Subpart RR requires reporting of CO 2 equipment leaks and vented CO 2 emissions to the extent they are a component of the GS mass balance. Subpart RR does not require reporting of CO 2 equipment leaks and vented CO 2 emissions from all surface equipment located within the facility (e.g., operational emissions not related to the CO 2 being injected); however, GS projects that produce oil or natural gas may be required to report CO 2 equipment leaks and vented CO 2 emissions in the petroleum and natural gas system subpart, 40 CFR part 98, subpart W as part of either offshore or onshore petroleum and natural gas production.

7. Subpart RR Recordkeeping

Facilities must retain quarterly records of CO 2 received; injected CO 2; produced CO 2; CO 2 emitted by surface leakage; CO 2 emitted as equipment leaks and vented emissions from equipment located on the surface between the flow meter used to measure the injection quantity and the injection wellhead and between the flow meter used to measure the production quantity and the production wellhead; and any other records as outlined for retention in the facility MRV plan for 3 years per 40 CFR 98.3(g).

8. Subpart RR Administrative Appeals

Under this final rule, final decisions of the Administrator under part 98, subpart RR are appealable to EPA's Environmental Appeals Board under the regulations that are set forth in part 78 (40 CFR part 78). Part 78 is revised to accommodate such appeals. Specifically, the list in 40 CFR 78.1 of the types of final decisions that can be appealed under 40 CFR part 78 is expanded to cover final decisions of the Administrator under 40 CFR part 98, subpart RR. This list includes, but is not limited to, the following specific types of decisions under subpart RR, a determination of eligibility for an R exemption under 40 CFR 98.440(d)(4), the approval or disapproval of a request for discontinuation of reporting under 40 CFR 98.441(b)(2), and the approval or disapproval of a MRV plan under 40 CFR 98.448(c).

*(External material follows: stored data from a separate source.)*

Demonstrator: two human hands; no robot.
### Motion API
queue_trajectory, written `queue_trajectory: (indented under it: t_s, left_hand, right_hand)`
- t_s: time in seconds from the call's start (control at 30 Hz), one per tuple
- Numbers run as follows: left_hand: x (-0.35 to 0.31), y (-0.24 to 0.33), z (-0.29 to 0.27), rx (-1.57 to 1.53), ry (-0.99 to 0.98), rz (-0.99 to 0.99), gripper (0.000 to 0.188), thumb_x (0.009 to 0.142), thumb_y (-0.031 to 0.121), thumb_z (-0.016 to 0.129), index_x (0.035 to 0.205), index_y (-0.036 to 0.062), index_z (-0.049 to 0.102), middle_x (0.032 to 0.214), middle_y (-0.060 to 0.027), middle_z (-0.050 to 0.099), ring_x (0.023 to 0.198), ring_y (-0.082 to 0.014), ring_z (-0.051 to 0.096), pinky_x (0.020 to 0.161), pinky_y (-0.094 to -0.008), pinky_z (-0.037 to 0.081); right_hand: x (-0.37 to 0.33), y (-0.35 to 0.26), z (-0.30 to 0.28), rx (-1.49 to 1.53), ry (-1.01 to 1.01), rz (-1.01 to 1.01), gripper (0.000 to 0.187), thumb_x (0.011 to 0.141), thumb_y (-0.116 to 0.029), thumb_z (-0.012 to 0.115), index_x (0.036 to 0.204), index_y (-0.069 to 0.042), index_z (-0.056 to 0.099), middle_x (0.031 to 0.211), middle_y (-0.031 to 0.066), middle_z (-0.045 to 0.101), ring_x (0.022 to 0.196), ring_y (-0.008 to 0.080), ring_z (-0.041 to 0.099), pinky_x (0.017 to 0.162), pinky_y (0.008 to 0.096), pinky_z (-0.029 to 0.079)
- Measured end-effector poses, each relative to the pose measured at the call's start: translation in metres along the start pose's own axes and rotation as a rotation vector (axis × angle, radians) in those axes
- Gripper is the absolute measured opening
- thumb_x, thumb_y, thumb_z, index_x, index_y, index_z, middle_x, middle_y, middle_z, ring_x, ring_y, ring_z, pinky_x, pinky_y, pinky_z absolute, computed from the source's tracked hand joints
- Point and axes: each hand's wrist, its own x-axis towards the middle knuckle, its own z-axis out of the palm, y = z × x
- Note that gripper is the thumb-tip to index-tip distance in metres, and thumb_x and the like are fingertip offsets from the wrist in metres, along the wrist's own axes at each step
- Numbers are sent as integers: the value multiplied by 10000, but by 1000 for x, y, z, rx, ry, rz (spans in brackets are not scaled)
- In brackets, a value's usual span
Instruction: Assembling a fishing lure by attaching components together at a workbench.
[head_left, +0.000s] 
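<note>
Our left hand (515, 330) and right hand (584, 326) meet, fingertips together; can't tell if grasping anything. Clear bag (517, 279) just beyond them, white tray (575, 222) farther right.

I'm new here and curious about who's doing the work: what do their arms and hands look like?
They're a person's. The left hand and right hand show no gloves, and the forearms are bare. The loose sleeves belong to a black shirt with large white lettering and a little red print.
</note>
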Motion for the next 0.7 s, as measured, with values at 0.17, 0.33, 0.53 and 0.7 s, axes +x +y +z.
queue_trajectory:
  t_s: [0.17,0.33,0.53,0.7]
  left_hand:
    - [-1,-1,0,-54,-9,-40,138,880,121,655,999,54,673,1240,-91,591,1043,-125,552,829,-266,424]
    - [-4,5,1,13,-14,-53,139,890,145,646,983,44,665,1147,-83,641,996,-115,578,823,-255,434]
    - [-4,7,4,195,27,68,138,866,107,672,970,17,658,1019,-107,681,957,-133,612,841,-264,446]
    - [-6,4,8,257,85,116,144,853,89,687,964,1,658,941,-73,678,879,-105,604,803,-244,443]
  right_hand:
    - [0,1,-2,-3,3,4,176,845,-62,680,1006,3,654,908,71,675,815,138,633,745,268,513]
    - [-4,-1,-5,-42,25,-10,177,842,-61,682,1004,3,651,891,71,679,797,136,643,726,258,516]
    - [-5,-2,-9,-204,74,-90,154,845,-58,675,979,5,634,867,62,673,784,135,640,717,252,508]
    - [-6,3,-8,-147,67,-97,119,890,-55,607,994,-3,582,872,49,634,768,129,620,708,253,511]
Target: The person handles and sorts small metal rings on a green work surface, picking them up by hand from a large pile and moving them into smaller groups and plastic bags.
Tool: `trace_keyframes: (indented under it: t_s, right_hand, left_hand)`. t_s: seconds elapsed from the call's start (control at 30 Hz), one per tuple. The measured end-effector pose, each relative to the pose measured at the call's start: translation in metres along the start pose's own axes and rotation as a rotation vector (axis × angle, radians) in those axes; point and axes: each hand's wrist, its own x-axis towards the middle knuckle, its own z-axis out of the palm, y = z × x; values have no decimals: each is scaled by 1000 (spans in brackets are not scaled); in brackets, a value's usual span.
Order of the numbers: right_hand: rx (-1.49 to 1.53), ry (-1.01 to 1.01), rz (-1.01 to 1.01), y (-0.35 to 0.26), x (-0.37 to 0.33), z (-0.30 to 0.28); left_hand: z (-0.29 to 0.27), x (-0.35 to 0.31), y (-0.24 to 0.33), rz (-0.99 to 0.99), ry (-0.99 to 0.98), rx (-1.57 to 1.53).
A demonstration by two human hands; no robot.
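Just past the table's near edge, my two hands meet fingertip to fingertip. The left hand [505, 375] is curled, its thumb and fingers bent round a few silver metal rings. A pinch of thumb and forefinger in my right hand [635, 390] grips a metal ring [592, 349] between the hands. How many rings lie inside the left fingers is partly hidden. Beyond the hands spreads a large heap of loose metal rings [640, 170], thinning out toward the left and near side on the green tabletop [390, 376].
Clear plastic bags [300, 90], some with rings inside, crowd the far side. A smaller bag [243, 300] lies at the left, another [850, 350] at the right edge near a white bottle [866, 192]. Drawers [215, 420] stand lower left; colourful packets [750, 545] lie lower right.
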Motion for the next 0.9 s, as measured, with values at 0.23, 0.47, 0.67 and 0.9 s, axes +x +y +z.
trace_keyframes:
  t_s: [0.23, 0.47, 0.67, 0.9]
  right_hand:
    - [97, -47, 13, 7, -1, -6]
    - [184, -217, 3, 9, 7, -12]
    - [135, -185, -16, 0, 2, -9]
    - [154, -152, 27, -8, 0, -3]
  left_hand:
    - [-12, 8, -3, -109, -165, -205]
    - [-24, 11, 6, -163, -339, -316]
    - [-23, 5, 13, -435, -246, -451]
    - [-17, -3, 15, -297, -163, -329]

Further, 40 CFR 78.3 is revised to allow for petitions for administrative appeal of decisions of the Administrator under 40 CFR part 98, subpart RR. Under the general approach in the existing part 78, an “interested person” (in addition to the official representative of owners and operators involved in a matter) may petition for an administrative appeal of a final decision of the Administrator. The “interested person” definition, which is located in part 72 of the Acid Rain Program regulations, is expanded to take into account final decisions of the Administrator under part 98. In particular, EPA is revising the “interested person” definition by replacing specific references to the Acid Rain Program and draft permits with broader references to any decision by the Administrator and the Administrator's process of making that decision. As a result of this revision and the revisions of 40 CFR part 78, a person who does not own or operate a facility covered by a final decision under 40 CFR part 98, subpart RR will need to submit his or her name to be included by the Administrator on an “interested persons list” in order to be able to appeal—by filing a petition for an administrative appeal—that final decision.

In addition, 40 CFR 78.4 is expanded to state that filings on behalf of owners and operators of a facility subject to 40 CFR part 98, subpart RR must be signed by the designated representative of the owners and operators.

C. Summary of the Reporting Requirements for Injection of Carbon Dioxide (Subpart UU)

Reporting requirements for all other facilities conducting CO 2 injection are found in 40 CFR part 98, subpart UU. Facilities conducting GS and reporting under 40 CFR part 98, subpart RR are not required to report under 40 CFR part 98, subpart UU.

1. Subpart UU Source Category Definition

The 40 CFR part 98, subpart UU source category consists of any other well or group of wells that inject a CO 2 stream into the subsurface. This includes any wells used to enhance oil and gas recovery and GS R projects that are exempted from 40 CFR part 98, subpart RR monitoring and reporting requirements. If you report under 40 CFR part 98, subpart RR for a well or group of wells, you are not required to report under 40 CFR part 98, subpart UU for that well or group of wells.

2. Subpart UU Reporting Threshold

All facilities that inject CO 2 underground must report under this subpart (except those in subpart RR), regardless of the amount of emissions from the facility or the amount of CO 2 injected. Reporters can cease subpart UU reporting pursuant to the provisions at 40 CFR 98.2(i) that allow facilities to cease GHG reporting to EPA; with respect to subpart UU, any reference to CO 2 emissions in 40 CFR 98.2(i) means CO 2 received.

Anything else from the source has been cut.